**PROBLEM DETAILS**. Indicate, with the number alone, how many lines in the listing below hold the string "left".

**SUPPLIED MATERIAL**.

►

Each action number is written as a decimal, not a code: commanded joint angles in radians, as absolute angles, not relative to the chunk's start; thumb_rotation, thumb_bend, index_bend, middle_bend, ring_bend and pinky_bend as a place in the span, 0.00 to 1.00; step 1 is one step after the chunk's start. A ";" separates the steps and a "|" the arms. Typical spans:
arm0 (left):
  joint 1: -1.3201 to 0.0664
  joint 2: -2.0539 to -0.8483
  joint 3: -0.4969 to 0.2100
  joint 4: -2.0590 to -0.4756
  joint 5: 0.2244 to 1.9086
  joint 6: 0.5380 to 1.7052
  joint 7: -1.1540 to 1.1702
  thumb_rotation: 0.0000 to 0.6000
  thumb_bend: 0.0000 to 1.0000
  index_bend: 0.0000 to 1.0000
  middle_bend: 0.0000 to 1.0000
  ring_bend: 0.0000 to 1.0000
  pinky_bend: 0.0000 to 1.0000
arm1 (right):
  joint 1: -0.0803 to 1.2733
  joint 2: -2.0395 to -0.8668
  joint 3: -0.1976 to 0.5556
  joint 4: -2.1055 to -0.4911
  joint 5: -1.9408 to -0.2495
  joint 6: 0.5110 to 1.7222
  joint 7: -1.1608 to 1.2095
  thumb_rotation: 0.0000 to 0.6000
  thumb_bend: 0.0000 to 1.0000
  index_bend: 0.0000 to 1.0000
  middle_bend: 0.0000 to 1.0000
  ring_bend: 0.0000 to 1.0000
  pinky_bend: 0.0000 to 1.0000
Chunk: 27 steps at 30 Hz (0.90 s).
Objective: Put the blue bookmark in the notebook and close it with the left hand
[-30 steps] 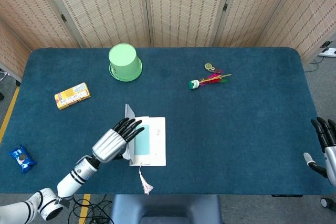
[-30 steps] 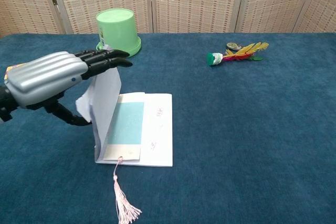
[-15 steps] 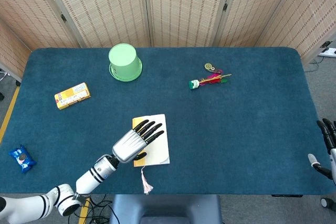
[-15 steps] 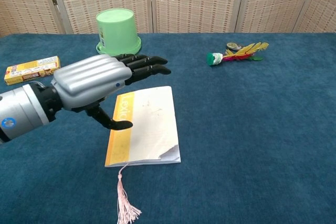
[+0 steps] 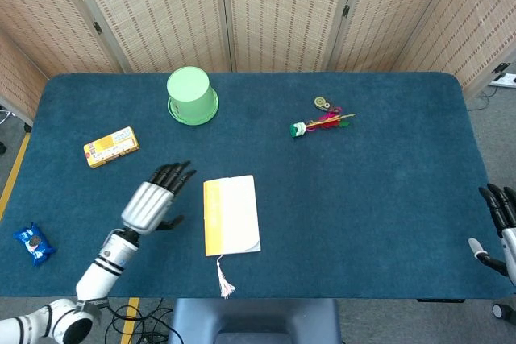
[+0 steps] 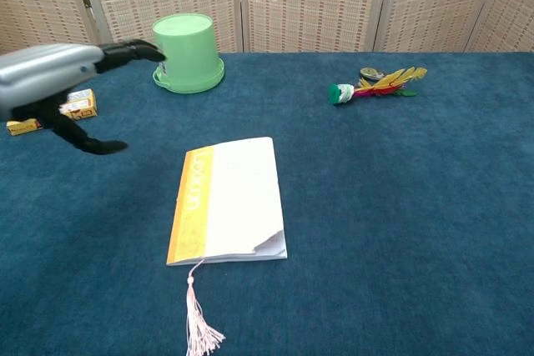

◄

**ANSWER FOR THE TASK**. 2